Transcribe exactly the lines below that begin at the line with "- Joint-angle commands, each" and stop after the line with "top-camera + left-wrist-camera", leaving out every picture.

## Entries shown
★ ★ ★

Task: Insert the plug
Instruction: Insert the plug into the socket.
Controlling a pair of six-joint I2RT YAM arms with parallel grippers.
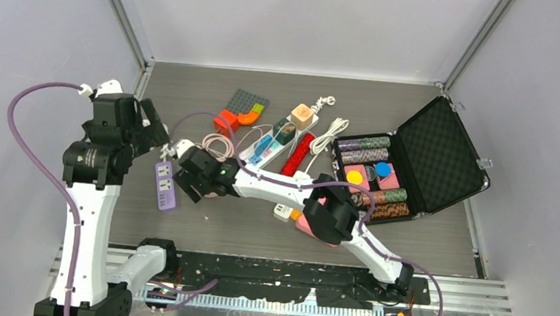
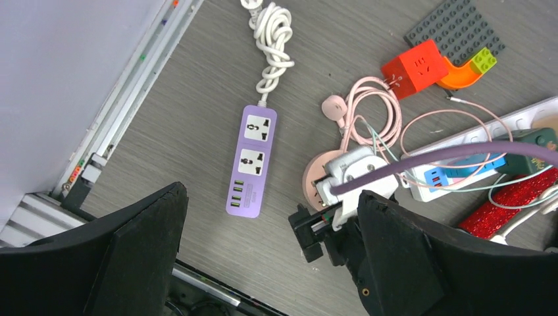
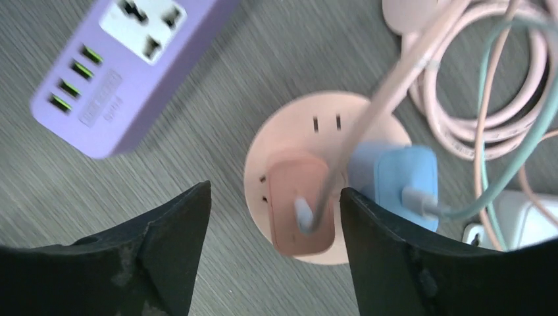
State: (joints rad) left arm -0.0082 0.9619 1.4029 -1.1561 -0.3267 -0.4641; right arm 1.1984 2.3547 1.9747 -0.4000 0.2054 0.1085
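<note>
A pink plug (image 3: pixel 299 210) with a pink cable sits in the round pink socket hub (image 3: pixel 289 128), next to a light-blue plug (image 3: pixel 401 181). My right gripper (image 3: pixel 275 192) hangs open over the pink plug; its left finger stands well clear and its right finger is close beside the plug. From above, this gripper (image 1: pixel 194 177) is just right of the purple power strip (image 1: pixel 165 186). My left gripper (image 2: pixel 271 194) is open and holds nothing, high above the purple strip (image 2: pixel 252 161) and the hub (image 2: pixel 314 178).
Coiled pink and green cables (image 3: pixel 487 99) lie right of the hub. A white power strip (image 1: pixel 282 146), an orange cube adapter (image 1: pixel 226 119), a grey brick plate (image 1: pixel 246 102) and a red strip (image 1: pixel 298 153) lie beyond. An open black case (image 1: pixel 431 161) of chips stands at right.
</note>
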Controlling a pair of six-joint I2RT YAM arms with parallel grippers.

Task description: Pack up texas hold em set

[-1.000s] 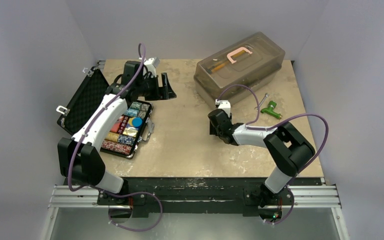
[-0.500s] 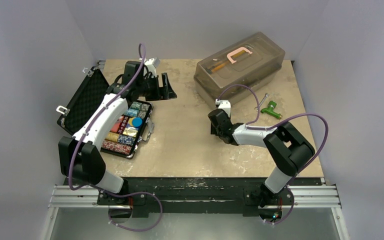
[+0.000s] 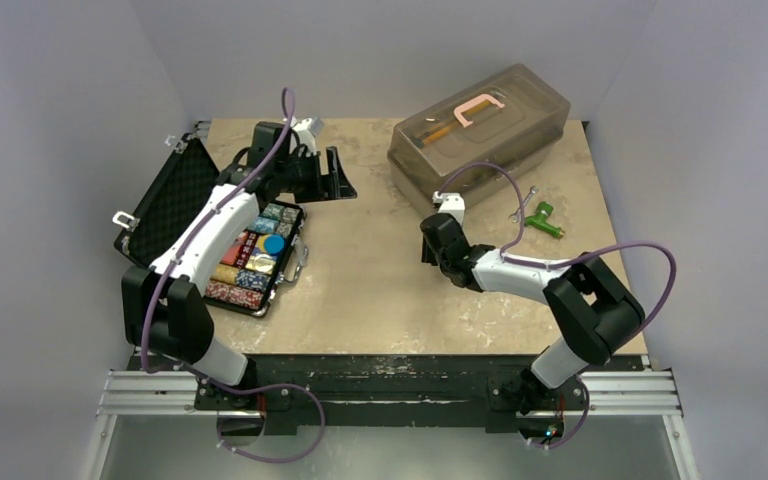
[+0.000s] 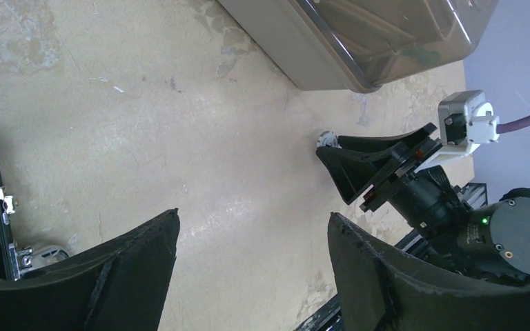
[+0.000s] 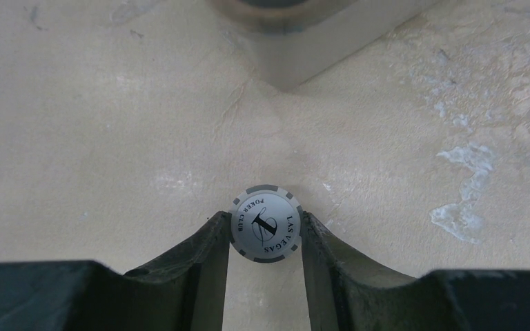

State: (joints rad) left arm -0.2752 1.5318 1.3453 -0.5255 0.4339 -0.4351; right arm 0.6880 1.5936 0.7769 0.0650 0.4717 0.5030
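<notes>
The texas hold em set's black case lies open at the left of the table, its foam-lined lid leaning back and rows of coloured chips in the tray. A loose grey-white chip lies flat on the table near the tub. My right gripper is shut on it, a finger touching each side of its edge. In the top view that gripper sits low at mid-table. From the left wrist the chip peeks out at its tip. My left gripper hangs open and empty beyond the case's far right corner.
A large translucent grey tub with a pink clamp on its lid stands at the back right. A green-handled tool and a wrench lie to its right. The case handle juts toward the table's middle.
My right gripper's fingers have come together onto the chip's edges, and that arm's elbow has shifted right. The left arm has barely moved.
</notes>
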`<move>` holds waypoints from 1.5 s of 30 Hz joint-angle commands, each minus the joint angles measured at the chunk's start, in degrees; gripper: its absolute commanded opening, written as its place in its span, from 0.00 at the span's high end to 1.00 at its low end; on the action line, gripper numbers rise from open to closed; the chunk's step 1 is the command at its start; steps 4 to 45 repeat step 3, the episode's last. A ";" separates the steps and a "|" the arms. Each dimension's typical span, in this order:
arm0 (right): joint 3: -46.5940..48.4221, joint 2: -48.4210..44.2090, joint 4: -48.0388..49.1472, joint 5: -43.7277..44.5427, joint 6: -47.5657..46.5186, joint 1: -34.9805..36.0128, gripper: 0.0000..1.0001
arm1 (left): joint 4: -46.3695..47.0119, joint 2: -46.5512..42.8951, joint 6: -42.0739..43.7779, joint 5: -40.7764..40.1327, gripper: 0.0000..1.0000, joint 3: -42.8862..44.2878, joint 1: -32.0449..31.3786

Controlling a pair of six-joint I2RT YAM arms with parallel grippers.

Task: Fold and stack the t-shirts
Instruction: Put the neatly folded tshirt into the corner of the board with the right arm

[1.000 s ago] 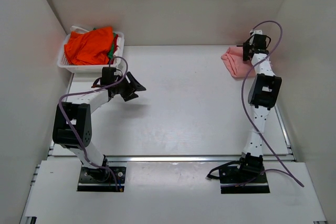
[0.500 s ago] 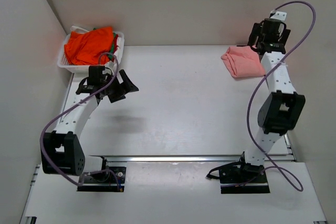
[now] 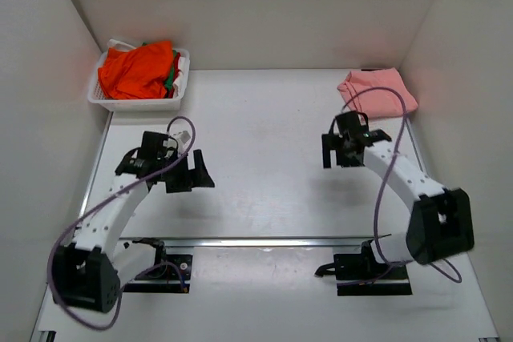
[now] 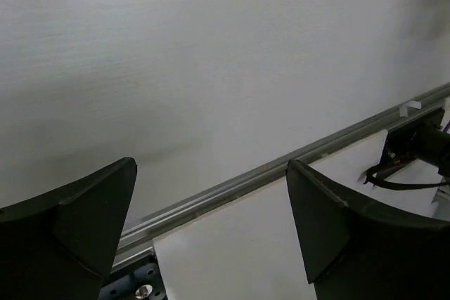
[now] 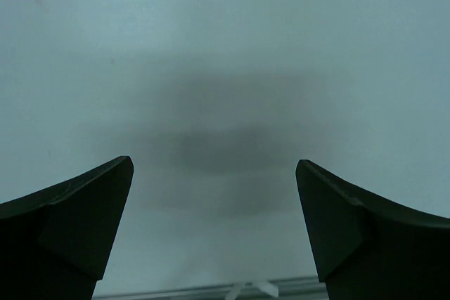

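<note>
A salmon-pink t-shirt (image 3: 378, 89) lies folded on the table at the far right. A bright orange t-shirt (image 3: 136, 70) with a bit of green cloth lies heaped in the white basket (image 3: 138, 102) at the far left. My left gripper (image 3: 191, 175) is open and empty over the near-left table; its wrist view (image 4: 211, 194) shows bare table and the front rail. My right gripper (image 3: 337, 154) is open and empty over the table, nearer than the pink shirt; its wrist view (image 5: 214, 191) shows only bare table.
White walls close in the table at the left, back and right. A metal rail (image 3: 272, 241) runs along the table's near edge, with both arm bases in front of it. Purple cables loop off both arms.
My right arm has pulled back from the pink shirt toward the table's middle, leaving the shirt lying uncovered. My left arm has drawn back from the basket toward the near edge.
</note>
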 commanded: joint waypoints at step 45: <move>-5.56 -16.40 -0.76 -2.53 2.67 -0.76 0.01 | 2.40 -7.28 -1.83 -1.78 0.01 -1.42 -5.82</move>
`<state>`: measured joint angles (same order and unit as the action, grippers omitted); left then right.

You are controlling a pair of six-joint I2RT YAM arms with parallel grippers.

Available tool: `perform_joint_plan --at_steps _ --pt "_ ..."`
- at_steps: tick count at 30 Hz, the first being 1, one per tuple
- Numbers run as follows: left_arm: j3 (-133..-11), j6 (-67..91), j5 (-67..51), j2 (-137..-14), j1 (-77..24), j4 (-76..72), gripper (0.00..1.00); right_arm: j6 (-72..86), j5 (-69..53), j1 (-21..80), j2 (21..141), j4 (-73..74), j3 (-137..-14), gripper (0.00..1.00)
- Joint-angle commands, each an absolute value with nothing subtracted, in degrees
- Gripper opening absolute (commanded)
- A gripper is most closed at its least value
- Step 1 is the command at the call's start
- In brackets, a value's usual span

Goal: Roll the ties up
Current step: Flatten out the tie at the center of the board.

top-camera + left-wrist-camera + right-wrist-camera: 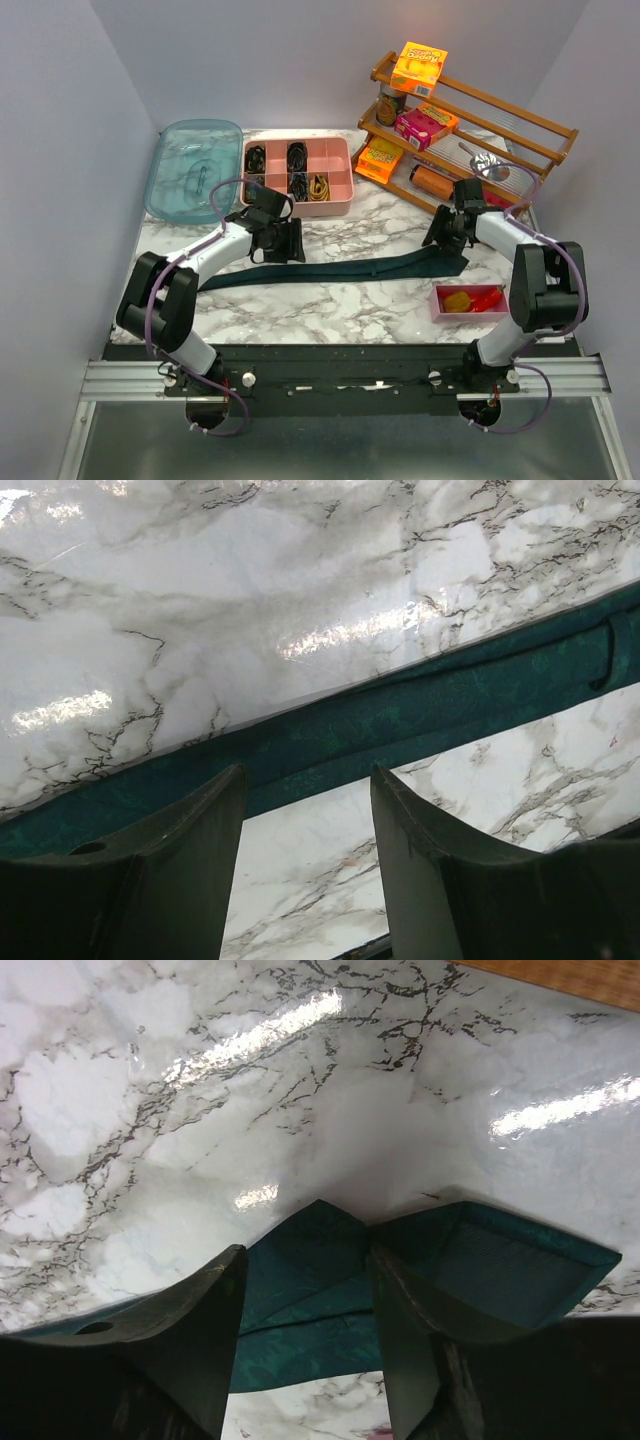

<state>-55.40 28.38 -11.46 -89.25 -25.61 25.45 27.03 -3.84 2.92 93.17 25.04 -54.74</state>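
One of the ties (340, 270), long and dark teal, lies flat across the marble table from the left arm to the right arm. My left gripper (278, 243) hovers at its narrow part. In the left wrist view the tie (400, 710) runs as a band just past the tips of my left gripper (307, 780), which is open over bare marble. My right gripper (445, 235) is at the wide end. There the pointed, partly folded tie (310, 1290) lies between the fingers of my right gripper (305, 1260), whose jaws stand apart.
A pink divided organizer (300, 208) at the back holds dark coils (297, 155) and a mustard coil (318, 187). A clear teal lid (195, 170) lies to its left. A wooden rack (520, 120) with boxes stands back right. A small pink tray (437, 305) sits front right.
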Motion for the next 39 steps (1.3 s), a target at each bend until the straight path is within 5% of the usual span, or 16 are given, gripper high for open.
perform_joint_plan --at_steps 1,2,4,9,21,39 --pt "-57.0 27.8 -12.5 -90.3 -26.1 25.5 0.63 27.3 -5.1 2.7 95.4 23.7 -55.1 0.59" --pt "-57.1 27.9 -12.5 -90.4 -26.1 25.6 0.63 27.2 -5.0 2.7 95.7 23.7 -55.1 0.59" --pt "-57.3 27.9 -12.4 -90.4 -26.2 25.8 0.63 27.4 -4.7 2.7 96.1 23.7 -55.2 0.31" --pt "-57.4 27.9 -12.0 -90.4 -26.4 26.0 0.63 27.4 -4.2 2.7 95.4 23.8 -55.3 0.03" --pt "-58.5 27.8 -12.1 -92.5 -27.1 25.3 0.63 26.1 -1.3 2.7 80.5 26.5 -50.6 0.00" --pt "-60.0 27.5 -12.1 -93.6 -29.2 25.0 0.62 27.9 5.3 2.5 80.4 26.5 -44.2 0.01"
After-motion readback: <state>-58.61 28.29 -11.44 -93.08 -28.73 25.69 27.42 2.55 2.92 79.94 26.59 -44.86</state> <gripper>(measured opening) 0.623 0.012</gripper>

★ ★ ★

## Answer box
- Joint-angle commands, each an absolute value with nothing subtracted, in degrees
- Gripper opening absolute (commanded)
- A gripper is most closed at its least value
- Step 1 is the command at the call's start
- In brackets, a value's usual span

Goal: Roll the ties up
Current step: Flatten out the tie at the center of the board.

top-camera + left-wrist-camera + right-wrist-camera: 

This concludes the answer.